Produce a word-for-word copy of the data that follows, excluding images.

Provided data below:

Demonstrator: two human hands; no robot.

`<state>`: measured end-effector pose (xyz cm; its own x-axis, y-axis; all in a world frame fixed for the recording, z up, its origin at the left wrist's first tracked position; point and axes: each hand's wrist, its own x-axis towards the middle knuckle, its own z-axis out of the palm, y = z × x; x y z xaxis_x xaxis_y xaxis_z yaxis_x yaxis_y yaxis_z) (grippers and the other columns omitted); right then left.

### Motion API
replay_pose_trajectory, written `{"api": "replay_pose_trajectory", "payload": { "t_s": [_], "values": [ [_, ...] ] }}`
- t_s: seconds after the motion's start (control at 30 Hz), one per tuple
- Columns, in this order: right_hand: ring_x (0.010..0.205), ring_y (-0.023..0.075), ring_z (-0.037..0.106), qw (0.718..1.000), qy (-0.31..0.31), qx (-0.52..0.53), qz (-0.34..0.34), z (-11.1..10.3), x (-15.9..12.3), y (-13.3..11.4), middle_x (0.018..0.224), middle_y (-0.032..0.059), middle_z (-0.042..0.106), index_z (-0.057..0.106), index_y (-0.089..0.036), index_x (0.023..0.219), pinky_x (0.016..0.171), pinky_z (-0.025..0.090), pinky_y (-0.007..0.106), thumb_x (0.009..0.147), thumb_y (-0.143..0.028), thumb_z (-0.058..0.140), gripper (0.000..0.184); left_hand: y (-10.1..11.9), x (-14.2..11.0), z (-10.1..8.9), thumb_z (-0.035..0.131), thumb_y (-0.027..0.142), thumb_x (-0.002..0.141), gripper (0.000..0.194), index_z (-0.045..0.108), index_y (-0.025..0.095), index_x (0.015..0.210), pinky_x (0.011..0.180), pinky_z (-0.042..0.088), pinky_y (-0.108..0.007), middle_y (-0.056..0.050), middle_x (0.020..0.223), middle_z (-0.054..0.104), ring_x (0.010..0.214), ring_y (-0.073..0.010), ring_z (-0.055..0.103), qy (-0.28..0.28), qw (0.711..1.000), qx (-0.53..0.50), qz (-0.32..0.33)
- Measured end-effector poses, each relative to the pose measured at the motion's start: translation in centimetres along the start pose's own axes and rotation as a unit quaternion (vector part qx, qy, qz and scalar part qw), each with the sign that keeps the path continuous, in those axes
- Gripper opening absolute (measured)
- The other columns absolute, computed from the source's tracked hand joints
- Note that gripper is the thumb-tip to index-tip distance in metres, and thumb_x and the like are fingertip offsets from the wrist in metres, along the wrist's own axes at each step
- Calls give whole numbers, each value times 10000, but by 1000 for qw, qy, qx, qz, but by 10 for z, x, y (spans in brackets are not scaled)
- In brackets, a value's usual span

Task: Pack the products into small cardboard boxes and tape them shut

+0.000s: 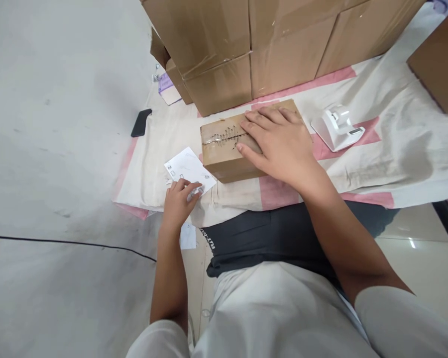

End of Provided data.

**Expected answer**
Demonstrator: two human hands; no robot.

`<state>`: measured end-effector pose (xyz cm; its own x-axis, y-axis; all in a world frame fixed for the recording, z up, its origin at the left wrist's first tracked position; point and axes: each hand's wrist, its own x-axis towards the middle knuckle, its own z-axis out of the palm, y = z × x; x y z xaxis_x xaxis_y xaxis_z yaxis_x yaxis_y yaxis_z) (grippers and the other columns omitted); right then left.

### Motion API
replay_pose_trajectory, written `{"api": "replay_pose_trajectory", "payload": { "t_s": [_], "values": [ [_, ...] ] }}`
- t_s: seconds after the motion's start (control at 30 Hz), one per tuple
- Columns, in this order: right_hand: ring_x (0.010..0.205), ring_y (-0.023..0.075), ring_z (-0.037..0.106), qw (0.718..1.000), qy (-0.31..0.31), qx (-0.52..0.53), qz (-0.34..0.34), z (-11.1..10.3), x (-15.9..12.3), y (-13.3..11.4), middle_x (0.018..0.224), middle_y (-0.032..0.059), middle_z (-0.042..0.106), index_z (-0.057..0.106), index_y (-0.089..0.036), index_x (0.023..0.219), pinky_x (0.016..0.171), pinky_z (-0.025..0.090), pinky_y (-0.007..0.106), thumb_x (0.009..0.147), thumb_y (-0.143..0.028), thumb_z (-0.058..0.140), gripper (0.000..0.184); left_hand: y (-10.1..11.9), x (-14.2..11.0), z (-10.1..8.9), thumb_z (-0.035..0.131), thumb_y (-0.027..0.142), thumb_x (-0.002..0.141), gripper (0.000..0.194), index_z (-0.045..0.108), index_y (-0.025..0.095), index_x (0.015..0.210), pinky_x (0.011..0.180), pinky_z (-0.042..0.088), pinky_y (-0.108..0.007), middle_y (-0.056..0.050), middle_x (0.020..0.223), middle_z (-0.054..0.104), ring_x (0.010..0.214), ring_y (-0.073..0.010), ring_z (-0.055..0.103), qy (-0.28..0.28), qw (0.711..1.000), qx (-0.53..0.50), qz (-0.32..0.33)
- Measured end-effector poses, each relative to the pose measured at the motion's start: translation in centimetres along the start pose's own axes and rotation as a unit quaternion (vector part qx, qy, qz and scalar part qw), each with the sign that keeps the path continuous, in those axes
- Gripper opening absolute (measured)
- The other columns absolute, computed from the source's tracked hand joints
- Note that gripper is the thumb-tip to index-tip distance in metres, and thumb_x and the like are fingertip offsets from the wrist in metres, along the wrist's own axes at each step
- Calls give whole numbers, each value times 10000, but by 1000 for qw, qy, qx, qz, but by 10 for z, x, y (spans in brackets are not scaled)
- In brackets, a value's usual span

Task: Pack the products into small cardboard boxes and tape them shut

+0.000s: 

The output has nothing more to it.